Disclaimer: This does not mean that every time I post something I'm secretly upset. Ha ha. Definitely don't want people reading into these blogs too much. I have a lot of things to be happy about, too. :)
(And I seriously am grateful to all of the people that helped us with our car. Very very.)

So why am I making a point of telling my (seriously long) history-of-blogging story? Because Jessica's blog made a huge impact on me, and there's a part of me that's always hoping I touch someone in that way, too. But I didn't know she was normal just like me. And that struggling with something doesn't mean there's something wrong with you. And I'm not perfect. I'm definitely not always happy. Sometimes I still have to get out of bed at 1 am and sit on the couch and cry for a minute, for no particular reason. Just because anxiety is my mountain to climb.

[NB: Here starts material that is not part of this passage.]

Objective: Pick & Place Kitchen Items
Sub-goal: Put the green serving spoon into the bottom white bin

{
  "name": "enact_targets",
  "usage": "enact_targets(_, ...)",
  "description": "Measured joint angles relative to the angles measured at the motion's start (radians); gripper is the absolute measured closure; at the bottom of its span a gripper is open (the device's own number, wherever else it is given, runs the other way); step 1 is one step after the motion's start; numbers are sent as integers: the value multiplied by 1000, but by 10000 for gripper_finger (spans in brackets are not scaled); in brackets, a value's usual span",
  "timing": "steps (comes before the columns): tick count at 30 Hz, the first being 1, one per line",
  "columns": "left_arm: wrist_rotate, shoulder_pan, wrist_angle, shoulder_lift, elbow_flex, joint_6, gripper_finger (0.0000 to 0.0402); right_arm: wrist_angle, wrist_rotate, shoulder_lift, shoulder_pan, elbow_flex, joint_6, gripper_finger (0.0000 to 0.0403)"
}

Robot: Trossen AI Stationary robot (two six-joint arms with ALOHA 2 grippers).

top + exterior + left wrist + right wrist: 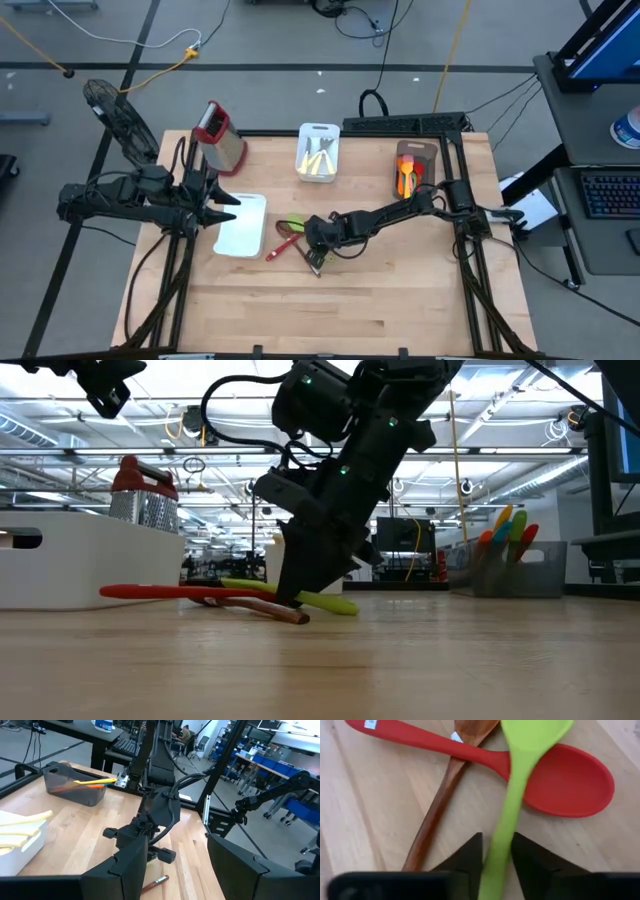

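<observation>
The right end effector [496, 862] is reaching down to the worktop [400, 290] near its middle, its two dark fingers [465, 857] sitting on either side of the handle of a lime green spoon [520, 775], closing on it; the handle is running straight up between the pads, so it looks gripped or all but gripped. The green spoon is smooth and matte like silicone, with a rounded bowl at the far end; it is lying across a red spoon [560, 780], also smooth silicone, with a broad oval bowl and a long tapering handle. A brown wooden spoon [440, 810] with visible grain is lying under the red handle, crossing it at an angle. All three are clustered in a small pile on the pale wood-plank worktop, just beside a white rectangular tray [243, 225].

The right arm is stretching in from the worktop's right edge, bent at the elbow and tipping its wrist steeply down over the pile; from table height it is leaning in at a slant with the fingertips at the surface.

The left end effector [228, 207] is waiting at the left side, held over the white tray's edge with its fingers spread wide and holding nothing.

Further back, a steel box grater [220, 135] with a red top is standing upright; a white bin [319, 152] is holding pale utensils; a dark bin [412, 165] is holding orange and yellow ones.
</observation>
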Motion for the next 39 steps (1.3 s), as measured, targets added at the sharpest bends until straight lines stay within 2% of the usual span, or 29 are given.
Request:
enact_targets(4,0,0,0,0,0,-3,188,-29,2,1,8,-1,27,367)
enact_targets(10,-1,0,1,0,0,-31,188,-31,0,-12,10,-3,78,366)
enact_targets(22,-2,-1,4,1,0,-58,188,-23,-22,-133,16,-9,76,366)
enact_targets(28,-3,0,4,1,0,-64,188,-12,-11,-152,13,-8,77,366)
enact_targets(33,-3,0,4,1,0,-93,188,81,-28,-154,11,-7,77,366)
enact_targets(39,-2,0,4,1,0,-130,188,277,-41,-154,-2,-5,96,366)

I like to think this means it's my mountain to conquer. I sometimes imagine myself at war with the negative thoughts in my head and Satan who puts them there, and I say to myself, "I must be strong for God to have put me in this battle." Because I know the Lord will never test me with any temptation that's too great for me to handle. And how cool is it to think of yourself as a war hero? I like thinking I was put here for something great, even if it's small.

I'm sure I'm not the only one who's had an experience like this, and I won't be surprised if someone reading this is going through something similar. Life is a hard thing. Everyone struggles with something. It's hard to admit you're no superwoman, but it's even harder to feel ashamed because you're not. So this is me trying to get up the courage to admit my struggles with hopes that someone benefits from the story. Isn't that the point of our inconveniences? When we say, "Well, at least I got a good story out of it?" What are those stories for? What good are our struggles and successes if we don't use them to help others when they find themselves in a place we've been? Mary Church Terrell coined the phrase "lifting as you climb" to describe her efforts to increase racial and gender equality, but I believe it can apply equally well to the obstacles we face in everyday life, so I'll leave you with her quote.

"And so, lifting as we climb, onward and upward we go, struggling and striving, and hoping that the buds and blossoms of our desires will burst into glorious fruition ere long. With courage, born of success achieved in the past, with a keen sense of the responsibility which we shall continue to assume, we look forward to a future large with promise and hope." - Mary Church Terrell

1 comment:

  1. Thanks for being brave and sharing this, Chloe! I'm living proof that "cool, normal" people sometimes go to therapy. I think we all know that everyone's lives are messy and imperfect, but it's nice to be reminded every now and then that we're all climbing mountains throughout this weird and wonderful experience called life. So thank you.